SoFi is a financial institution that offers a wide range of financial products and services, including investing, lending, and banking. As a member, you can access a suite of products that help you manage your money, including SoFi Invest, which is the investment platform that lets you buy and sell stocks, ETFs, and cryptocurrencies. But before you start trading, you need to understand the fees that come with it. Let’s take a closer look at the trading fees of SoFi.
What are SoFi trading fees?
SoFi trading fees are the costs that you pay when you buy or sell securities through the SoFi Invest platform. These fees cover the expenses associated with executing your trades, such as clearing and settlement fees, regulatory fees, and market data fees. The fees that you pay depend on the type of security that you are trading and the size of your transaction.

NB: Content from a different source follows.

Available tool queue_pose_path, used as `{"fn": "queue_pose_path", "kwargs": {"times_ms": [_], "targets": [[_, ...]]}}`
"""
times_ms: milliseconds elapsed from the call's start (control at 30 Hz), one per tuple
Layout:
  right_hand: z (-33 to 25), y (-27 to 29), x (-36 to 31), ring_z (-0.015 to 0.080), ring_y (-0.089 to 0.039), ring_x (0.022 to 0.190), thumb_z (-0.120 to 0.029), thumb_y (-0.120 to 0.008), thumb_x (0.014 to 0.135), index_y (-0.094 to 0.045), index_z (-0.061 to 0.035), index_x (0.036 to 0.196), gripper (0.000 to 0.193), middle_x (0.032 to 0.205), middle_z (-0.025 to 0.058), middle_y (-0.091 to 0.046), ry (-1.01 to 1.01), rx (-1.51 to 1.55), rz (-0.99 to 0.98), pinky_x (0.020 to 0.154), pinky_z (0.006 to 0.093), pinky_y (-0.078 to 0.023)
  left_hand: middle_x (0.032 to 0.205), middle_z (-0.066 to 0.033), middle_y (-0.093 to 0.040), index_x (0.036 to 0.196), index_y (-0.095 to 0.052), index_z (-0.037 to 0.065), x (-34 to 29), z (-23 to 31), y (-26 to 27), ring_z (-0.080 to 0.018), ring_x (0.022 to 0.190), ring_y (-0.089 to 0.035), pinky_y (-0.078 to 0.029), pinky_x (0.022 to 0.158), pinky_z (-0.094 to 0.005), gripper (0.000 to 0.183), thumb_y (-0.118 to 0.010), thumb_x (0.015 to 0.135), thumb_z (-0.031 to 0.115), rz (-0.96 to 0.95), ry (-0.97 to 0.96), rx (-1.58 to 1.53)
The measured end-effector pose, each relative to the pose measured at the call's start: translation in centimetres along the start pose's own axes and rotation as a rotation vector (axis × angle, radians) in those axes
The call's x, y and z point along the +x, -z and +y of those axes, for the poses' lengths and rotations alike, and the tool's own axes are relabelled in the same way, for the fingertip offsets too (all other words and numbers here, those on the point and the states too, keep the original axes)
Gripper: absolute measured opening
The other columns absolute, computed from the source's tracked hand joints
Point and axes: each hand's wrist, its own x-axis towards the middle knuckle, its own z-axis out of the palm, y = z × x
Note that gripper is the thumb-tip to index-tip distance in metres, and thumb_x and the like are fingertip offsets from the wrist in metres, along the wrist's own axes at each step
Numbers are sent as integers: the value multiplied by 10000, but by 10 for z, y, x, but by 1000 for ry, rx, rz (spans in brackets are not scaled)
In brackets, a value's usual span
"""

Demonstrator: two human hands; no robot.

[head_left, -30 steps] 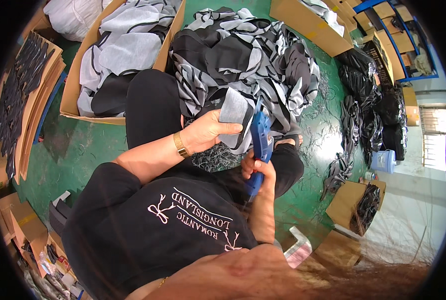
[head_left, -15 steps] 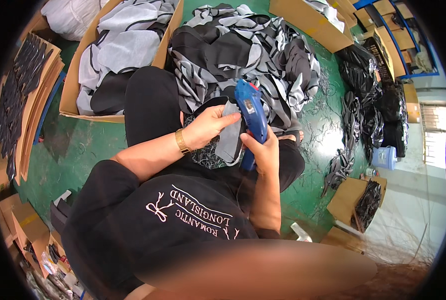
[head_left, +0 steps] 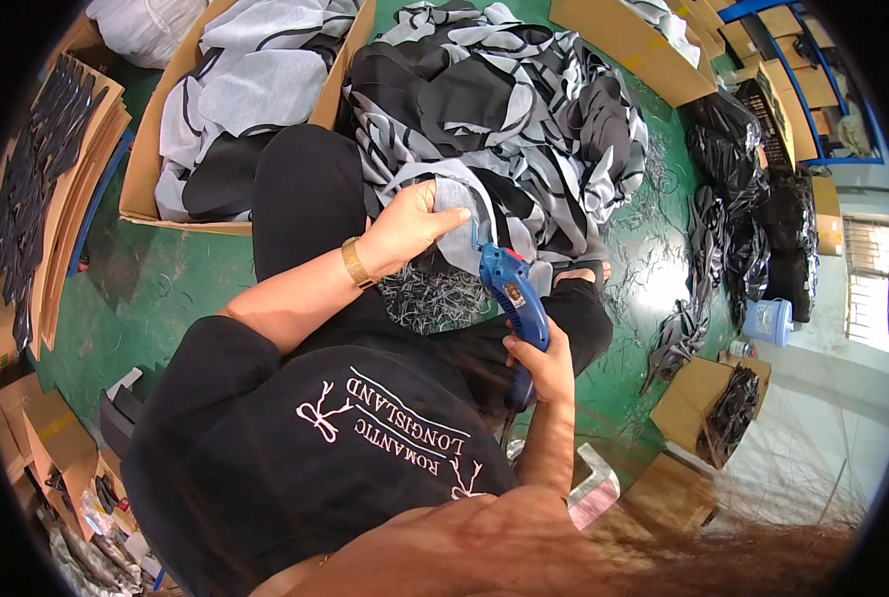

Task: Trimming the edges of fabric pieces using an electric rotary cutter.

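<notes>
My left hand (head_left: 403,229) pinches a grey fabric piece (head_left: 453,202) with a pale edge between thumb and fingers. My right hand (head_left: 547,363) is wrapped around the handle of blue electric scissors (head_left: 519,298) with a red button on top. Their narrow tip points away from me and meets the fabric's right edge, close to my left thumb. Just beyond my hands lies a large heap of grey and black fabric pieces (head_left: 464,99). Thin cut fabric strips (head_left: 430,301) are piled on the floor between my legs, beneath the held piece.
At the left is a cardboard box (head_left: 144,189) filled with more fabric pieces; another box (head_left: 634,50) stands far right. Black plastic bags (head_left: 728,149) and a pale blue bucket (head_left: 767,321) line the right side. Scraps litter the green floor (head_left: 629,289). Stacked cardboard (head_left: 91,179) is far left.
My right hand has drawn the electric scissors back toward me and slightly right, so their tip is now at the fabric's edge. The held fabric has shifted in my left hand.
</notes>
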Motion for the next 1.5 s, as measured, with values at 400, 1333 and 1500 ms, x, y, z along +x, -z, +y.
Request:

How much are SoFi trading fees?
The trading fees of SoFi are relatively low compared to other online brokers. SoFi charges $0 for stock and ETF trades, and $0 for cryptocurrency trades. However, there are other fees that you need to be aware of, such as:
Fees | Amount |
---|---|
Option contract fee | $0.50 per contract |
Margin interest rate | 5.00% |
Wire transfer fee | $25 |
Are there any other fees to consider?
Yes, there are other fees that you should take into account when trading with SoFi. For example, if you want to transfer your assets to another broker, you will be charged a $75 fee. Additionally, if you use a foreign currency to fund your account, you may be subject to a currency conversion fee, which can range from 0.25% to 1.00% of the transaction amount.
Do they charge account fees?
SoFi does not charge any account fees for its brokerage accounts. This means that you can open and maintain an account without paying any monthly or annual fees. However, there are some other fees that you may be subject to, such as the ones mentioned above.
How do SoFi trading fees compare to other brokers?
SoFi’s trading fees are some of the lowest in the industry, especially for stock and ETF trades. For example, other online brokers like E*TRADE and TD Ameritrade charge $6.95 and $0.00 respectively for stock and ETF trades. However, SoFi’s fees for options contracts and margin interest rates are slightly higher than some other brokers.
Are there any discounts for high-volume traders?
SoFi does not currently offer any discounts for high-volume traders. However, the company may introduce such discounts in the future as it continues to grow its user base.
Can you avoid paying trading fees altogether?
While you cannot avoid paying trading fees altogether, you can minimize them by following certain strategies. For example, you can use limit orders instead of market orders to buy and sell securities. Limit orders allow you to set the price at which you want to buy or sell a security, which can help you avoid paying the spread (the difference between the bid and ask prices). Additionally, you can avoid trading during high-volume periods, which can increase the likelihood of your order being executed at a less favorable price.
How can you get started with SoFi Invest?
Getting started with SoFi Invest is easy. All you have to do is create an account on the SoFi website or mobile app, complete the required information, and fund your account. Once you have funded your account, you can start trading stocks, ETFs, and cryptocurrencies.
In Conclusion
SoFi is a great option for investors who want to trade stocks, ETFs, and cryptocurrencies without paying high fees. Its zero-commission trading model and low account fees make it an attractive option for both novice and experienced traders. However, it’s important to be aware of the other fees that you may be subject to, such as options contract fees and margin interest rates. By understanding the trading fees of SoFi, you can make informed decisions and minimize your costs as you build your investment portfolio. See you back in another interesting article!